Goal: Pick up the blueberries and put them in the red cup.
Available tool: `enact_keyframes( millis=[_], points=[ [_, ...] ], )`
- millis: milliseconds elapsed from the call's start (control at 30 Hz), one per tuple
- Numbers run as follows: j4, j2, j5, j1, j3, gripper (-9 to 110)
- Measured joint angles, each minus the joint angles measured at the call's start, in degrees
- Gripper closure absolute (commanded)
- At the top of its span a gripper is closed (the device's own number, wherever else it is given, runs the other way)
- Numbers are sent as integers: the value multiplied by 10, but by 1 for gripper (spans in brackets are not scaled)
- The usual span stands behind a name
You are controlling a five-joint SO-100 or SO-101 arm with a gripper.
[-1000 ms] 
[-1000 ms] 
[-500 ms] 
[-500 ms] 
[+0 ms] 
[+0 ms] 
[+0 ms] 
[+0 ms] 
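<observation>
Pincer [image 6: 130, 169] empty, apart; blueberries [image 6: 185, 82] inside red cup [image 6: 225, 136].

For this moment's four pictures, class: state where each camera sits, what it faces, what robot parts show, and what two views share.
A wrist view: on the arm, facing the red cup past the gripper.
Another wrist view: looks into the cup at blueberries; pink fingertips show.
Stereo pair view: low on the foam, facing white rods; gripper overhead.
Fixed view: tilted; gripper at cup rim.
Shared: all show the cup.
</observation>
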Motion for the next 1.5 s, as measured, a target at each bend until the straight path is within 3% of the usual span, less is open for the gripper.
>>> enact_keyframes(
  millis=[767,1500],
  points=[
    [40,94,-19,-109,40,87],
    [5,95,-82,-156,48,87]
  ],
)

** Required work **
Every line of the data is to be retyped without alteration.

** Output of the task **
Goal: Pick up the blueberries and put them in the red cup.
Available tool: `enact_keyframes( millis=[_], points=[ [_, ...] ], )`
- millis: milliseconds elapsed from the call's start (control at 30 Hz), one per tuple
- Numbers run as follows: j4, j2, j5, j1, j3, gripper (-9 to 110)
- Measured joint angles, each minus the joint angles measured at the call's start, in degrees
- Gripper closure absolute (commanded)
- At the top of its span a gripper is closed (the device's own number, wherever else it is given, runs the other way)
- Numbers are sent as integers: the value multiplied by 10, but by 1 for gripper (spans in brackets are not scaled)
- The usual span stands behind a name
You are controlling a five-joint SO-100 or SO-101 arm with a gripper.
[-1000 ms] 
[-1000 ms] 
[-500 ms] 
[-500 ms] 
[+0 ms] 
[+0 ms] 
[+0 ms] 
[+0 ms] 
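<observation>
Pincer [image 6: 130, 169] empty, apart; blueberries [image 6: 185, 82] inside red cup [image 6: 225, 136].

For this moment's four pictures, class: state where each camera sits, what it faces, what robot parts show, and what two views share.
A wrist view: on the arm, facing the red cup past the gripper.
Another wrist view: looks into the cup at blueberries; pink fingertips show.
Stereo pair view: low on the foam, facing white rods; gripper overhead.
Fixed view: tilted; gripper at cup rim.
Shared: all show the cup.
</observation>
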Motion for the next 1.5 s, as measured, a target at each bend until the straight path is within 3% of the usual span, less is open for the gripper.
>>> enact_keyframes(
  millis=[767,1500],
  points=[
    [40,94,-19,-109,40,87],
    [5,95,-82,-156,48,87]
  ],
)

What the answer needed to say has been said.